Meskipun data ini tidak mengubah ekspektasi kebijakan moneter Bank of England secara langsung, pola pertumbuhan yang stagnan (rebound tipis setelah kontraksi) menegaskan bahwa ekonomi Inggris masih berjuang di bawah tekanan biaya hidup dan suku bunga tinggi. Bagi investor global, ini menjadi pengingat bahwa pemulihan ekonomi negara maju masih rapuh, yang dapat mendorong sikap risk-off dan memperkuat dolar AS secara tidak langsung. Dolar yang lebih kuat berarti tekanan tambahan bagi rupiah dan aset emerging market lainnya, termasuk Indonesia.

Dampak ke Bisnis

  • Sentimen risk-on global cenderung terkendali karena pertumbuhan Inggris yang lamban tidak memberi dorongan optimisme baru.
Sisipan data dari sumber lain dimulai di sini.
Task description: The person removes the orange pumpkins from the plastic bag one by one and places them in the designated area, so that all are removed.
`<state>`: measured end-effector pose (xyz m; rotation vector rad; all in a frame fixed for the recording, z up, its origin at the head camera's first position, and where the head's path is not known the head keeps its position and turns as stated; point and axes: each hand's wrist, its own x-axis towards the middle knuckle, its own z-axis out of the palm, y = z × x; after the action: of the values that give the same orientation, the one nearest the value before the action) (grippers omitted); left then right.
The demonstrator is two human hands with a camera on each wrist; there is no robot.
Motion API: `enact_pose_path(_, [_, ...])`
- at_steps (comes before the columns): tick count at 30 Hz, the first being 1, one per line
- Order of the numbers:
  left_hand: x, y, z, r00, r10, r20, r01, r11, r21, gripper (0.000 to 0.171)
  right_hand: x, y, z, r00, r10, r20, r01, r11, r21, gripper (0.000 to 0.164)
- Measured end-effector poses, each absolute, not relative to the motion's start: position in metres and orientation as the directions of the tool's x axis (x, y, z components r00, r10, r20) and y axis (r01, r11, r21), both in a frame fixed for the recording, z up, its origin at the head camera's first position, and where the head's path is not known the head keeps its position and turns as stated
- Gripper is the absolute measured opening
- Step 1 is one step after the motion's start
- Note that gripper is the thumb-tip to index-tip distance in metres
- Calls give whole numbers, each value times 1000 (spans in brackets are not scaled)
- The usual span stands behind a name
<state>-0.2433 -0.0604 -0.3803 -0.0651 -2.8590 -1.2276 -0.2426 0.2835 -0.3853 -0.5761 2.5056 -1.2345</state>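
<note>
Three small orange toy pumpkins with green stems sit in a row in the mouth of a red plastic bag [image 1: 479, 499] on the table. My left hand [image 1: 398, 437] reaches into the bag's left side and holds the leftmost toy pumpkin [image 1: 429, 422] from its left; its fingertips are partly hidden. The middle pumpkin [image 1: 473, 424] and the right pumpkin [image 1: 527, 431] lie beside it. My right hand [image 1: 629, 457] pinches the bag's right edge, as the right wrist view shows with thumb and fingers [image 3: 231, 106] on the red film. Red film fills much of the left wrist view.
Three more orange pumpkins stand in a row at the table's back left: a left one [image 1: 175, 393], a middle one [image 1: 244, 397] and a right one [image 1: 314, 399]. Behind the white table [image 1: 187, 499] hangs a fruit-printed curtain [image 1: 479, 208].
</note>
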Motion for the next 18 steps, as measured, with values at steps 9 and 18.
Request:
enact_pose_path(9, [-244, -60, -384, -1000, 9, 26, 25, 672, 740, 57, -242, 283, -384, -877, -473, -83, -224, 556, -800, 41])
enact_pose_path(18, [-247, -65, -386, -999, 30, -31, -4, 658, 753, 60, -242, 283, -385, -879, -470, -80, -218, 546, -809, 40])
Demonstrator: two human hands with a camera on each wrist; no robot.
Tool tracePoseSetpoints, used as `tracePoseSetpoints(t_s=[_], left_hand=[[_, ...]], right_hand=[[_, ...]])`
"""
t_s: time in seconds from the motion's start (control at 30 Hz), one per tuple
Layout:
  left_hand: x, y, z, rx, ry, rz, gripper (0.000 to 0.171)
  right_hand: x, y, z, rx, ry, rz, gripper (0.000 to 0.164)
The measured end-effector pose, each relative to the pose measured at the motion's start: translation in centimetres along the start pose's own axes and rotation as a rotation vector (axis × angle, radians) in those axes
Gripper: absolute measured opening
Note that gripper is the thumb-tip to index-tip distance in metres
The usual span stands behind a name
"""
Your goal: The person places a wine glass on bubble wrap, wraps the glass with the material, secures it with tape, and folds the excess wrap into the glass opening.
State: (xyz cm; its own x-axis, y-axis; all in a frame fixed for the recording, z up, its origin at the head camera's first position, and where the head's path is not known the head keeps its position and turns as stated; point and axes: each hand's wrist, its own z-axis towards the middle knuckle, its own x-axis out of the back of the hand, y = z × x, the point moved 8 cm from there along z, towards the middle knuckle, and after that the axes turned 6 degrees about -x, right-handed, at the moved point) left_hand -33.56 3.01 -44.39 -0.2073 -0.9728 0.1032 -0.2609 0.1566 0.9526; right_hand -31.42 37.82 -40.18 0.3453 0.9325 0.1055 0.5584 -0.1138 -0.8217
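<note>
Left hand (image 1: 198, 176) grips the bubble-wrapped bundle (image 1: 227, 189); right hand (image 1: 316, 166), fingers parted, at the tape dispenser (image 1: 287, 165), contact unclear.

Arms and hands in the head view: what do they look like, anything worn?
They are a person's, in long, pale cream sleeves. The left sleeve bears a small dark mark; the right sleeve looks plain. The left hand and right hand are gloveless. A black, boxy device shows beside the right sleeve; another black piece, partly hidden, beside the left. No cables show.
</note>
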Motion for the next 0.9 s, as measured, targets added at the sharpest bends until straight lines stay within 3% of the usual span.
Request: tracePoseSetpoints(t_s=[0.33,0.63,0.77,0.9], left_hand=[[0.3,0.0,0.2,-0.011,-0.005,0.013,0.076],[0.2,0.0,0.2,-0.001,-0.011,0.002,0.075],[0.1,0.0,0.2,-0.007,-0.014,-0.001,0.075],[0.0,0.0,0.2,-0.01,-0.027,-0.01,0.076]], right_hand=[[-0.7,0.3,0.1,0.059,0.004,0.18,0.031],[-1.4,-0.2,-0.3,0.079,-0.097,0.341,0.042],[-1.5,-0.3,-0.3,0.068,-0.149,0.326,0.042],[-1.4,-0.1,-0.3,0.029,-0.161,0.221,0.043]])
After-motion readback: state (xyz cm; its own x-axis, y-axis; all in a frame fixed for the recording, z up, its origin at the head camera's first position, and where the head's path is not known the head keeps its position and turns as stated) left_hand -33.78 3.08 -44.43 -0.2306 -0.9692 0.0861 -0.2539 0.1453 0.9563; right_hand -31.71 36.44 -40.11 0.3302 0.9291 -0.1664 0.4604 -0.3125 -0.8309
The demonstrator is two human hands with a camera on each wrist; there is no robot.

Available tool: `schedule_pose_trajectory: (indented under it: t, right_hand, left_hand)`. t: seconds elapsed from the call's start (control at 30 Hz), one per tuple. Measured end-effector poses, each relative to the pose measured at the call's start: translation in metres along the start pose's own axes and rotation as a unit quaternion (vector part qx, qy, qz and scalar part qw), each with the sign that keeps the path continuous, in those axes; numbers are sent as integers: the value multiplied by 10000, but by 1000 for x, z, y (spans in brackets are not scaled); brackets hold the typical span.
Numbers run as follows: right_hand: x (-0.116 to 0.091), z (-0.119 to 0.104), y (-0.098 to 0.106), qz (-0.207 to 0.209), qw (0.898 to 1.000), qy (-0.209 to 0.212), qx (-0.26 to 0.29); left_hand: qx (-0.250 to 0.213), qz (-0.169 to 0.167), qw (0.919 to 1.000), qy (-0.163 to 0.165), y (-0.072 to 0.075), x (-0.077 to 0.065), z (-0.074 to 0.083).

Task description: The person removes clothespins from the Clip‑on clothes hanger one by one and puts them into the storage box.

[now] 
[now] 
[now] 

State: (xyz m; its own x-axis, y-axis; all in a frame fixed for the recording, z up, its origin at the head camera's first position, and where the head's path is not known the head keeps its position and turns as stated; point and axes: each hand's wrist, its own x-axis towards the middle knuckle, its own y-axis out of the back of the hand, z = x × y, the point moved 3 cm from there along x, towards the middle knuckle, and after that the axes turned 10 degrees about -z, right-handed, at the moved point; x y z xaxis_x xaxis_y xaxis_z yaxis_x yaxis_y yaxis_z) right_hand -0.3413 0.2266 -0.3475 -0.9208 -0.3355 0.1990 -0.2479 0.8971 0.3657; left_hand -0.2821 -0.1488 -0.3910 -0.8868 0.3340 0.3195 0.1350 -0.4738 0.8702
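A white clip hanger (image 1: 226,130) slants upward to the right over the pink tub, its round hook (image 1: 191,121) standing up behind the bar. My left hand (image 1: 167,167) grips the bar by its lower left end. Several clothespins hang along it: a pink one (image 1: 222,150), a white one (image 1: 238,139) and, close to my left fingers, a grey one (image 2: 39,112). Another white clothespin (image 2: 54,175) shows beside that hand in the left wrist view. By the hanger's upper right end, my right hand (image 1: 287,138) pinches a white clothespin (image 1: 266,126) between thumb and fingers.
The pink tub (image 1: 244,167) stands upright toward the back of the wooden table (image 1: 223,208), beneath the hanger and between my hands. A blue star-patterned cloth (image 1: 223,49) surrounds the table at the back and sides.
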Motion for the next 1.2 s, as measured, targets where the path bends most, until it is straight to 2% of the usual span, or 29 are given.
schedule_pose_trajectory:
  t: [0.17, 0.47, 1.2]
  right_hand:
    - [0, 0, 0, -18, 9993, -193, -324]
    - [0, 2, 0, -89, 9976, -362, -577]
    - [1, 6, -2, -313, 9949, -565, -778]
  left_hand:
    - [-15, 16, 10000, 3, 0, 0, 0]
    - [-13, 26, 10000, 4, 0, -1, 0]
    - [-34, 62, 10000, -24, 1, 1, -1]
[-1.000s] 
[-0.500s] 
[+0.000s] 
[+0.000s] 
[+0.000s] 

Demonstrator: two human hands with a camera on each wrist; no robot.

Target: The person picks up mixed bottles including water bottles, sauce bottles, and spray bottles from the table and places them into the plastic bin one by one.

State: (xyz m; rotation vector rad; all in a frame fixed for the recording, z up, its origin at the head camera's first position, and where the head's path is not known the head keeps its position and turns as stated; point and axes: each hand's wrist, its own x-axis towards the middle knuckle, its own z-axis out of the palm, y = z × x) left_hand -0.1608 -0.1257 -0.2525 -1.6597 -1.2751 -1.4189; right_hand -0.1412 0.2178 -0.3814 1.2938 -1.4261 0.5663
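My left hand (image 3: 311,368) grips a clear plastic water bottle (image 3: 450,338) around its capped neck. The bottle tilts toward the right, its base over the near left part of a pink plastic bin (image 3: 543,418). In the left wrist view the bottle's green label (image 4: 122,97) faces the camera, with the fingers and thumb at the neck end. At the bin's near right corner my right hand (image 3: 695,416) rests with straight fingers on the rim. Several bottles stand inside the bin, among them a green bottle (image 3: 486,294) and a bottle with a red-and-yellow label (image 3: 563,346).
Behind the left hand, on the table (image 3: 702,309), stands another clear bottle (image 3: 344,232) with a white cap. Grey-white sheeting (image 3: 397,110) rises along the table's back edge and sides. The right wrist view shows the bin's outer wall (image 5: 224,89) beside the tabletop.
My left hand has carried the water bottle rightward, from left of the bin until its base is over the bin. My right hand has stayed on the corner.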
Ini berpotensi menahan aliran modal asing masuk ke pasar saham dan obligasi Indonesia dalam jangka pendek.
  • Pelemahan GBP (dan potensi penguatan USD secara tidak langsung) dapat memperberat tekanan kurs rupiah yang saat ini sudah berada di level 18.025/USD. Meski dampaknya tidak langsung, korelasi negatif GBP/USD dengan USD/IDR tetap perlu dicermati.
  • Bagi eksportir Indonesia ke Inggris, data ini mengindikasikan permintaan yang masih lemah. Sektor alas kaki, tekstil, furnitur, dan minyak sawit—beberapa komoditas ekspor utama ke Inggris—belum mendapat katalis pertumbuhan dari sisi mitra dagang.

Yang Perlu Dipantau

  • Yang perlu dipantau: indeks PMI Inggris untuk Juli (komposit dan jasa) yang akan dirilis minggu depan — jika tetap di bawah 50, maka kontraksi sektor swasta berlanjut dan bisa memicu pelemahan GBP lebih lanjut.
  • Risiko yang perlu dicermati: potensi sikap dovish Bank of England pada pertemuan Agustus mendatang. Jika data pertumbuhan terus lesu, BoE bisa mempertimbangkan pemangkasan suku bunga lebih awal, yang akan memperlemah GBP dan menguatkan USD — menjadi tekanan bagi rupiah dan IHSG.
  • Sinyal penting: pergerakan GBP/USD di level support 1,3500. Jika tembus ke bawah, bisa memicu akselerasi pelemahan pound dan memperkuat tren dolar AS, yang secara simultan mendorong USD/IDR ke level lebih tinggi.

Konteks Indonesia

Inggris bukan mitra dagang utama Indonesia (pangsa ekspor sekitar 4-5% total), sehingga dampak langsung data GDP Inggris ke perekonomian domestik sangat terbatas. Namun, sebagai salah satu indikator ekonomi maju besar, data ini turut membentuk persepsi pasar global terhadap risiko, yang pada akhirnya mempengaruhi arus modal asing ke pasar keuangan Indonesia. Dolar AS yang menguat akibat sentimen risk-off global adalah kanal transmisi utama ke rupiah dan IHSG.

Analisis ini dibuat oleh sistem AI Feedberry berdasarkan sumber berita publik dan tidak merupakan saran investasi atau keputusan bisnis. Selalu verifikasi dengan sumber primer.